Bagian 18

11 2 0
                                    

"Ada banyak hal yang pengen gue ceritain ke lo."

*

Bukan pertemuan seperti ini yang Tenggara inginkan. Sekali pun bukan. Membayangkannya saja tidak pernah. Pertemuan dengan seseorang yang sudah lama ia rindu, malah berselimut suasana pilu.

Rowena terbaring lemah di atas ranjang rumah sakit.

Tenggara sampai tidak bisa berkata-kata. Suaranya tercekat, bibirnya bahkan tidak bisa bergerak. Semua yang bisa ia lakukan hanya termenung tidak percaya melihat keadaan Rowena saat ini.

Keadaan seperti itu sudah berlangsung sejak pertama kali Tenggara memasuki kamar inap rumah sakit ini 15 menit yang lalu, ditemani oleh Ruby yang ia seret dari sekolah.

Pintu yang tertutup pun terbuka. Menimbulkan suara decitan pintu dan lantai, yang kemudian diikuti oleh suara lain, "Siapa?"

Barulah Tenggara bergerak. Menoleh ke arah pintu, ke arah seorang wanita paruh baya yang baru saja bertanya siapa. Untuknya dan mungkin untuk Ruby.

"Kamu... Tenggara?" wanita paruh baya itu menatap Tenggara tanpa kedip sembari berjalan pelan menghampiri Tenggara yang berdiri di samping ranjang tempat Rowena terbaring.

"Tante Rania?"

Wanita paruh baya yang dipanggil Rania mempercepat langkah dan segera merengkuh Tenggara begitu sudah sampai di tempatnya. Ia tidak bisa menyembunyikan kesedihan serta rasa harunya setelah bertemu kembali dengan teman masa kecil putrinya.

"Tambah tinggi sekali kamu ya?" komentar Rania setelah mengurai pelukannya.

Ruby yang merasa keberadaannya tidak dianggap, memutuskan untuk pergi dari tempat itu. Namun baru satu langkah ia melangkah, Rania tiba-tiba memanggilnya.

"Wajah kamu kenapa? Jatuh lagi?"

Ruby melirik Rania singkat.

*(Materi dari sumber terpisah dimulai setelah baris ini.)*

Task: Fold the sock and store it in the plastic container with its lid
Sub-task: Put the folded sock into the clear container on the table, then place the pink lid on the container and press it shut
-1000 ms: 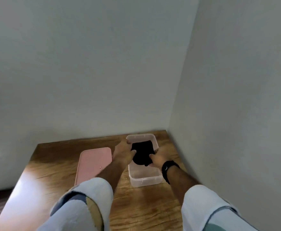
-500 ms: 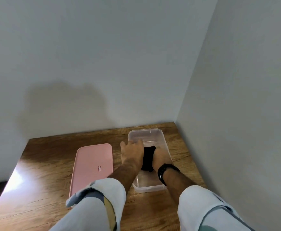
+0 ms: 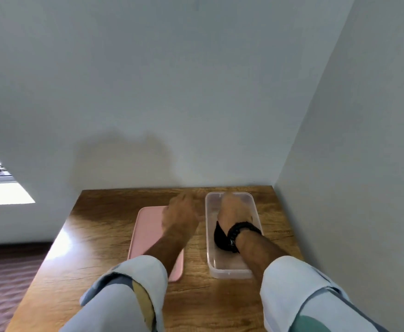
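Note:
A clear plastic container (image 3: pixel 229 273) stands on the wooden table near the right wall. The folded black sock (image 3: pixel 220 237) lies inside it, mostly hidden under my right hand (image 3: pixel 232 212). That hand rests flat in the container with its fingers stretched toward the far end, and a black watch is on its wrist. The pink lid (image 3: pixel 145 228) lies flat on the table to the left of the container. My left hand (image 3: pixel 180 213), blurred, hovers over the lid's far right corner, outside the container, holding nothing.
The wooden table (image 3: pixel 95 238) fits into a corner, with a wall behind it and another along its right side. Its left edge drops to a dark floor (image 3: pixel 6 279). My light sleeves fill the near part of the view.
My left hand has left the container and moved left over the pink lid. My right hand has stayed inside, now lying flat on the sock. The camera has tilted.

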The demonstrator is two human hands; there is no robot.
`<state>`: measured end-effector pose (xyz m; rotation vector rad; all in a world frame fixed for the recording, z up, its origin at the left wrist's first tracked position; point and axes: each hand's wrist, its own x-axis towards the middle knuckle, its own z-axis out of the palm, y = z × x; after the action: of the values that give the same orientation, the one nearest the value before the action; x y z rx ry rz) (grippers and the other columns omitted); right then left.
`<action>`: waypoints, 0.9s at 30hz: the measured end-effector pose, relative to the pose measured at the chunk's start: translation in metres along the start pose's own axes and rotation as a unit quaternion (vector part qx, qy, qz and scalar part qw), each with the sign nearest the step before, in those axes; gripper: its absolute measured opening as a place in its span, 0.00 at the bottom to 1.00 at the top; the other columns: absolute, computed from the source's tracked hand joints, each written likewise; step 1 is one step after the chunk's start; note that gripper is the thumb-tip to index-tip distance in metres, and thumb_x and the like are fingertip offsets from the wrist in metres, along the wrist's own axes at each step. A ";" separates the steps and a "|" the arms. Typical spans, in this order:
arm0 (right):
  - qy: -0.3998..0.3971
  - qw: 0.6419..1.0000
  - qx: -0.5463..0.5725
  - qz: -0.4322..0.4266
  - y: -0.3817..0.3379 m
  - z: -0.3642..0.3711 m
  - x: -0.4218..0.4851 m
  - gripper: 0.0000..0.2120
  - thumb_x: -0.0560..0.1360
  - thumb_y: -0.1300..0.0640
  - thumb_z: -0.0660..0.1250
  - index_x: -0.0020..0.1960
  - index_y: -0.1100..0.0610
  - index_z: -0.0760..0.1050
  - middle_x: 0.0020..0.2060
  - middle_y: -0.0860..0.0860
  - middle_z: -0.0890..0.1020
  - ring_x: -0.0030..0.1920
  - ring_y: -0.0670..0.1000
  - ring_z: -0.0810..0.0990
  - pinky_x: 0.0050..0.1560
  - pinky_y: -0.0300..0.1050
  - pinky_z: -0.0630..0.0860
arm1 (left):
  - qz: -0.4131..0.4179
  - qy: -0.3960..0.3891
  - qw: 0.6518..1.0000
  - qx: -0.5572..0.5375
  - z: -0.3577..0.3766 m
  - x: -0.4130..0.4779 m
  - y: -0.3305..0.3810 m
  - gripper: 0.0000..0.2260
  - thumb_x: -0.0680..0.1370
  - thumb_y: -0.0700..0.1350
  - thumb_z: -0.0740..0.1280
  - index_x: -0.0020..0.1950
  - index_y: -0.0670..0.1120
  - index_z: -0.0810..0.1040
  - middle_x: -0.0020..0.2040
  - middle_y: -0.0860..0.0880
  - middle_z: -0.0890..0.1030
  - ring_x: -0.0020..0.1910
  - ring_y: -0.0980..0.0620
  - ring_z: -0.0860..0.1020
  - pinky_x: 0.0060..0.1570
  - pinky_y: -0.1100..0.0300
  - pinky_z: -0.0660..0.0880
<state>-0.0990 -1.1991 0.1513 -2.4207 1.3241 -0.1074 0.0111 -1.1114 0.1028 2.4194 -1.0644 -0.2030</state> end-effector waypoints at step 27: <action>-0.086 0.983 0.159 -0.007 -0.130 0.091 -0.067 0.15 0.80 0.63 0.57 0.60 0.63 0.80 0.61 0.59 0.81 0.61 0.59 0.80 0.56 0.46 0.77 | -0.348 0.073 0.851 -0.386 -0.080 -0.115 -0.180 0.14 0.83 0.42 0.64 0.67 0.42 0.82 0.57 0.46 0.84 0.54 0.45 0.82 0.57 0.45 0.83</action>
<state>-0.0102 -1.0544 0.1215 -2.1184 1.1191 -0.1029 0.0758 -0.8941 0.0782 1.8944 0.0553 -0.5535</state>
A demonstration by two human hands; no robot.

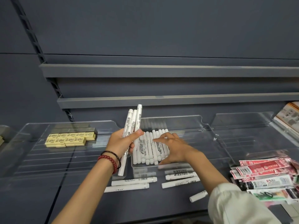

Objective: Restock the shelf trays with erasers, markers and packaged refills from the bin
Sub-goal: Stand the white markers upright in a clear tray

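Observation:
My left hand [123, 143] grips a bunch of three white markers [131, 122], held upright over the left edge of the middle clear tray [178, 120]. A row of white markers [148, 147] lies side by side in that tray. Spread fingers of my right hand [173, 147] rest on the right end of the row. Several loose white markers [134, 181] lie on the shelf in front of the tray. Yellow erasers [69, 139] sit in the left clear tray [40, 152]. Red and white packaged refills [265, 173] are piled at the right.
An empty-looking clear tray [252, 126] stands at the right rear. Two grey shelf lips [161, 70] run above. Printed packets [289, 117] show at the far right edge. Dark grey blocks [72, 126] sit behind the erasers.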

Sesingkat jawabannya, "Ya." Lalu ia pun kembali melanjutkan langkahnya untuk pergi dari ruangan itu.

"Kamu pulang saja, malam ini biar Mama yang jagain kakak kamu." pesan Rania sebelum Ruby benar-benar keluar.

Ucapan Rania yang ditujukan untuk Ruby, sontak membuat kedua mata Tenggara melebar. "Dia... adik Rowena?" Tenggara bertanya pelan pada Rania.

Rania mengangguk. "Iya. Dia Ruby, adik Rowena. Kamu nggak lupa kan?"

Tenggara diam. Berusaha mengingat tentang masa lalunya. Tetapi sekeras apa pun ia berusaha mengingat tentang masa lalunya saat ini, sama sekali ia tidak menemukan sosok Ruby dalam ingatannya.

"Kayaknya kamu emang lupa ya. Wajar sih, sejak kecil Ruby memang nggak mau ketemu orang." Rania yang paham Tenggara mengalami kesulitan dalam mengingat Ruby pun memberikan pencerahan.

Lagi-lagi Tenggara hanya diam.

Rania pun kini fokus pada Rowena. Memperhatikan sang putri sambil merapikan rambutnya . "Tenggara datang, sayang." bisiknya pelan.

Tindakan dan ucapan Rania pada Rowena, membuat Tenggara kembali memperhatikan Rowena. Seketika hati Tenggara kembali merasa sesak. "Ada apa sama Rowena?" tanya Tenggara tanpa melepaskan tatapannya dari Rowena.

Dengan pelan pula, Rania menoleh, memperhatikan Tenggara dengan lekat hingga mau tidak mau, Tenggara jadi ikut memperhatikan Rania. "Sebulan yang lalu, dia kecelakaan."

"Kecelakaan?"

"Sejak saat itu, dia tertidur. Dan nggak pernah bangun sampai sekarang." Wajah Rania tampak sedih menceritakan hal itu pada Tenggara.